A high-exercise dog’s energy can sometimes seem unending, but it’s important to listen to how much exercise your dog seems to want. These dogs will transform into much more easygoing roommates with intense cardio, and aging dogs can stay healthy and fit with supervised, thoughtful exercise.
Fitness needs of low-exercise dog breeds
Toy dog breeds were bred mostly as companion animals, and their exercise needs reflect this. While the tiny chihuahua, toy poodle and all “smushed face” breeds (think pugs and French Bulldogs) fall into this category, giant breeds such as Great Danes and Mastiffs also require lower levels of exercise. But no matter the amount or type, these dogs still require daily cardio to prevent future health problems. This may mean carrying your buddy on the way back, but you’re doing both of yourselves a favor by getting up and moving.
A word on canine hydration
Dogs lack verbal communication, and while this can be one of their most endearing attributes, it also comes with its risks. Since your dog can’t pester you for a drink, it’s up to humans to pay attention to their pet’s body language to ensure dogs are kept hydrated.
Dogs only sweat through their paws, and they lower their body temperature primarily through panting. While panting is a very easy sign to notice in a dog’s behavior, the evaporation of water loss from its mouth and respiratory tract can increase 10 to 20-fold during exercise.
A refusal to move or an unusual level of distractedness can come not from a bad attitude dehydration. When hydrated, dogs should be given water in small amounts so as not to upset their stomach. Hydration is just as important for your dog as it is for you, and it’s easy to manage with a little observation.

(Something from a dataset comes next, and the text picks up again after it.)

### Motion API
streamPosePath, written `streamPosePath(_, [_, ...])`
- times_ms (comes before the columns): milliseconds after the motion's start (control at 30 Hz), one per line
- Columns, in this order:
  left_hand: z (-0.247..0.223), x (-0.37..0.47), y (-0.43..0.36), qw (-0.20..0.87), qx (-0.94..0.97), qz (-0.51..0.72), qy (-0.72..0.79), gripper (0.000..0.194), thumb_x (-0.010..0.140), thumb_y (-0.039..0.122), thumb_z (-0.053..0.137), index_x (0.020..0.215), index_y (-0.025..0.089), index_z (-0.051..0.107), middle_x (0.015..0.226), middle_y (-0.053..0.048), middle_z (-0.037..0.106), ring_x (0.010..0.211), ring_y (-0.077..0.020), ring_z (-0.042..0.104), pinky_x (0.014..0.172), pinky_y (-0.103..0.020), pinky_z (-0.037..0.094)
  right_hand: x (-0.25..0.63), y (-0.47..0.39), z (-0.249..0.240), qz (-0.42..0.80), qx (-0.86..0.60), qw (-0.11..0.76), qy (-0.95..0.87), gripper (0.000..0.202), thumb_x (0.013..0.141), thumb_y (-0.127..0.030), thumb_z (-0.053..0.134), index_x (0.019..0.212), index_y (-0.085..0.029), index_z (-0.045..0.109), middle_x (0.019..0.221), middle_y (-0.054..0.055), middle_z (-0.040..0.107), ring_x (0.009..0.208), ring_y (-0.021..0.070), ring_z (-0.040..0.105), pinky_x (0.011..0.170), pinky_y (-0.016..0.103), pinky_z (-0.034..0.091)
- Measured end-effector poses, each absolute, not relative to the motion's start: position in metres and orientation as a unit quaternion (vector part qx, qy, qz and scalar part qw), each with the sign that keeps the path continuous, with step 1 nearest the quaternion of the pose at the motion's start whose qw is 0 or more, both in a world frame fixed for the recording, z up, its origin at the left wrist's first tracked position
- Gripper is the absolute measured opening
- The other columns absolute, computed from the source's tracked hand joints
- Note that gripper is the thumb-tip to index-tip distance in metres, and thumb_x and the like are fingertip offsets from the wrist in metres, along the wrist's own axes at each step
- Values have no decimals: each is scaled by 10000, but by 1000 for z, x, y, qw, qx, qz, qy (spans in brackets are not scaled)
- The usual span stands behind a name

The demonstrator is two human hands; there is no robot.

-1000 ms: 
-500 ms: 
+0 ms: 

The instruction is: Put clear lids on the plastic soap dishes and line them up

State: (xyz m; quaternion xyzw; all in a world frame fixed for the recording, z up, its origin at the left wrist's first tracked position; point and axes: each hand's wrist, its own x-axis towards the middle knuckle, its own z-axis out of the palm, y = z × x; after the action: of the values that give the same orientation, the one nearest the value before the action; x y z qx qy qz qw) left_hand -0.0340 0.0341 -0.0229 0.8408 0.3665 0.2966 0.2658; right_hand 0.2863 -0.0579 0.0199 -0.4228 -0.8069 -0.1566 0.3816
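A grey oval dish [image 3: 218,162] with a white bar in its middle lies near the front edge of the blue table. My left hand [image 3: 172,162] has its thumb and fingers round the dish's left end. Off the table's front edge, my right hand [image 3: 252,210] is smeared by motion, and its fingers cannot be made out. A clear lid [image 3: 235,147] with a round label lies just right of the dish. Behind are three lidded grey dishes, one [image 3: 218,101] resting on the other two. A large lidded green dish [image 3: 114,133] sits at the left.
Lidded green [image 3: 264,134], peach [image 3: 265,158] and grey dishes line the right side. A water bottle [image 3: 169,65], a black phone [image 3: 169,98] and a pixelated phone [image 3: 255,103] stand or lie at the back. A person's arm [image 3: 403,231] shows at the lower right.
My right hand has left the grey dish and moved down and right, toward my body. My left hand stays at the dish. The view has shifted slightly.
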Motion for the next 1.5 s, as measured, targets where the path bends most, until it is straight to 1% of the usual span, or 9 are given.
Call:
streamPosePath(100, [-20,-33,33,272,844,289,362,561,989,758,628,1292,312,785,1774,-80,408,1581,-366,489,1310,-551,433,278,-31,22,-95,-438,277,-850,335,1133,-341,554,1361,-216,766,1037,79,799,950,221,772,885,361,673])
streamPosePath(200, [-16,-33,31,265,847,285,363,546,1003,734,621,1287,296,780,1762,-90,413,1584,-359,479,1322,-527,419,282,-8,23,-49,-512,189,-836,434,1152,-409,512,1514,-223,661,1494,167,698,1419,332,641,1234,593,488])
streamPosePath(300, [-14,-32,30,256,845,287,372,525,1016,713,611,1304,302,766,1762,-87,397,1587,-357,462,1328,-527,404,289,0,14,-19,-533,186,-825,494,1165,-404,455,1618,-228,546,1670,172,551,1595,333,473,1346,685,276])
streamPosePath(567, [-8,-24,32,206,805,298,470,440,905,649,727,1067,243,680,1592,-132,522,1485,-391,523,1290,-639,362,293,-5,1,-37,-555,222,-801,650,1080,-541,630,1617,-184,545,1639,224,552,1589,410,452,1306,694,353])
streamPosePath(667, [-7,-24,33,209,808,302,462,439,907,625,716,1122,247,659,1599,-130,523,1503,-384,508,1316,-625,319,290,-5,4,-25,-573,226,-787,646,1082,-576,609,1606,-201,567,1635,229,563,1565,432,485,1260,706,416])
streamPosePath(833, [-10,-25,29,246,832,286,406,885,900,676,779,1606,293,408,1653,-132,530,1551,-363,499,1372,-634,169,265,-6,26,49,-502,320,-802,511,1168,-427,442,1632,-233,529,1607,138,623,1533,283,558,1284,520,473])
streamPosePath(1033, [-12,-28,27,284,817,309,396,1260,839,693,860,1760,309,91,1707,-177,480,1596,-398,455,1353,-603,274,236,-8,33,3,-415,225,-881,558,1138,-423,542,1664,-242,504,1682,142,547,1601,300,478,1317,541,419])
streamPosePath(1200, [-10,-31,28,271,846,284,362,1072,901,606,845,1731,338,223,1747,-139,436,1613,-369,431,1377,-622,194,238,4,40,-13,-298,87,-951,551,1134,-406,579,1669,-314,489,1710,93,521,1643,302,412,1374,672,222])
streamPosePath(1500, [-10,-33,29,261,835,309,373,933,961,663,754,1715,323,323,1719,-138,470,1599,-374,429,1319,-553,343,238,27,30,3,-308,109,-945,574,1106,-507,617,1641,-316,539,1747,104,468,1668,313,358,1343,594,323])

Workout buddies have been shown to increase our motivation, enjoyment and performance in exercise. But the next time your gym friend bails on you, don’t overlook your dog as a workout partner. Like humans, dogs need exercise for physical and emotional wellbeing. And who knows? Hitting the trail with your four-legged friend could be just the motivation you need to take your fitness to the next level.